# Guppy FRY!!! Now What should I do??



## joshheat25 (Sep 11, 2009)

I have guppy fry, but now the females keep eating them. I have 3 plants and a little cave thing they have been hiding in. I have a few in a net inside the tank. I was thinking about getting a net to put permanently in the tank so a few of the guppies can survive. is that a good idea? What do you all do for the guppy fry?

Thanx


----------



## eileen (Feb 24, 2009)

Go to the pet store and get a breeder net to put inside your tank. add some floating plants plastic or real inside the net. Let them grow up in the breeder net til they are big enough not to fit in the mouth of the biggest fish in your tank. It might be a good idea to invest in some plastic plants or real plants to fill up your tank so that the fry have a place to hide next time.
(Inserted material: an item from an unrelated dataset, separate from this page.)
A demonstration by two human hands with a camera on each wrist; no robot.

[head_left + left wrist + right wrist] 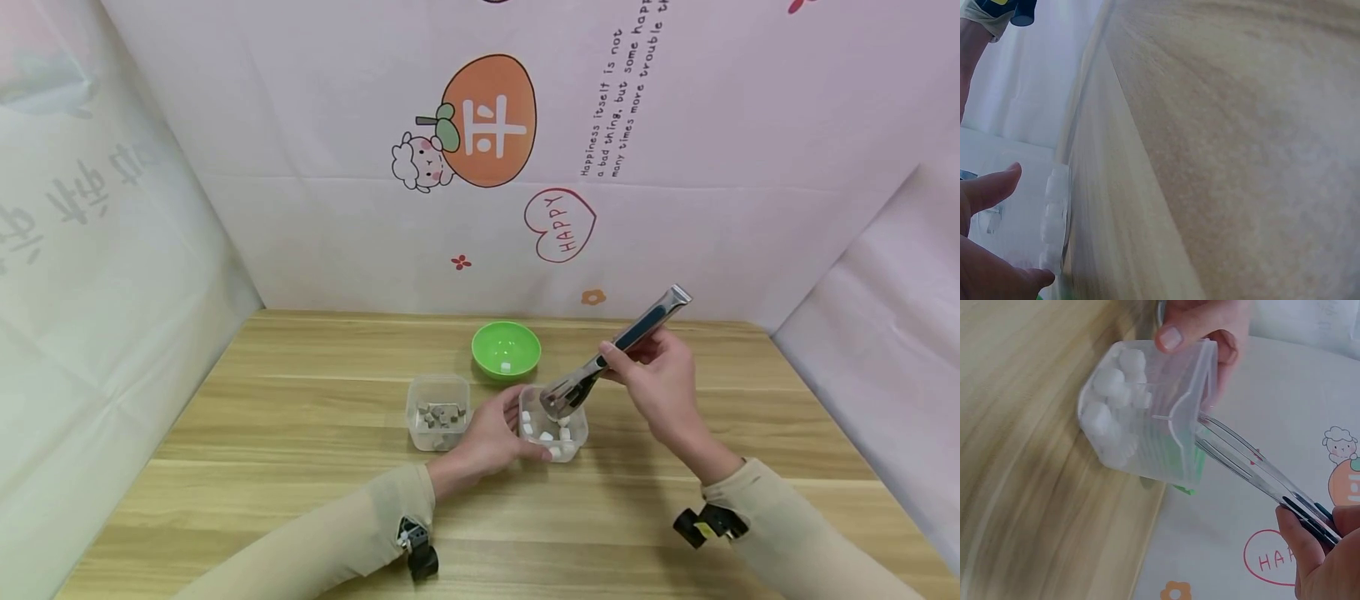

I alway let the female have the babies in the tank and then fish the babies out and then I put them in a 2.5 gal. tank to grow up in. The 2.5 gal. tank is really cheap at Walmart about $25 but you can also get a 1 gal. even cheaper at Walmart the only thing with the 1 gal. is that they do not make heaters for that size. A 2.5 gal you can get a small heater at Walmart for about $7 for that size. Breeder nets are about $7 or so at Petco or Petsmart if they have them.Feed the babies crushed flake food crushed to a fine powder. Good Luck!


----------



## joshheat25 (Sep 11, 2009)

Thanx for the advice Eileen. I am going to get a net to put in there.


----------



## eileen (Feb 24, 2009)

I hope you don't run into problems with your fish giving birth like someone on this forum called RavenFish. Her poor momma fish has a stuck fry that came out dead and a fry that is stuck coming out tail first.


----------



## joshheat25 (Sep 11, 2009)

Yea I don't either I will keep an eye on Her. I have 3 females and I was assuming the one was giving birth because both males wont leave her alone.. but they fry look like they have yellow tails like another guppy I have. I just hope that I can raise the fry without killin them. I just don't want to overcrowd my tank. I'm already needing to vacuum every week.


----------



## joshheat25 (Sep 11, 2009)

A little update. I managed to save around a dozen fry. I went and bought a small breeder net. Now another one of my females is having babies... I think i'm just going to let the fish eat them and save the ones that make it through the day. lol


----------



## fish999 (Nov 11, 2009)

Are you feeding them boiled egg infusion a few drops at a time or what?


----------



## joshheat25 (Sep 11, 2009)

Well it's been 6 weeks and I have, 17 fry still alive. I am debating on releasing them into my tank. it's been rough keeping my tank clean with a breeder net in there. I just did a 40% water change. added some algae killer, stress coat, and a new filter.


----------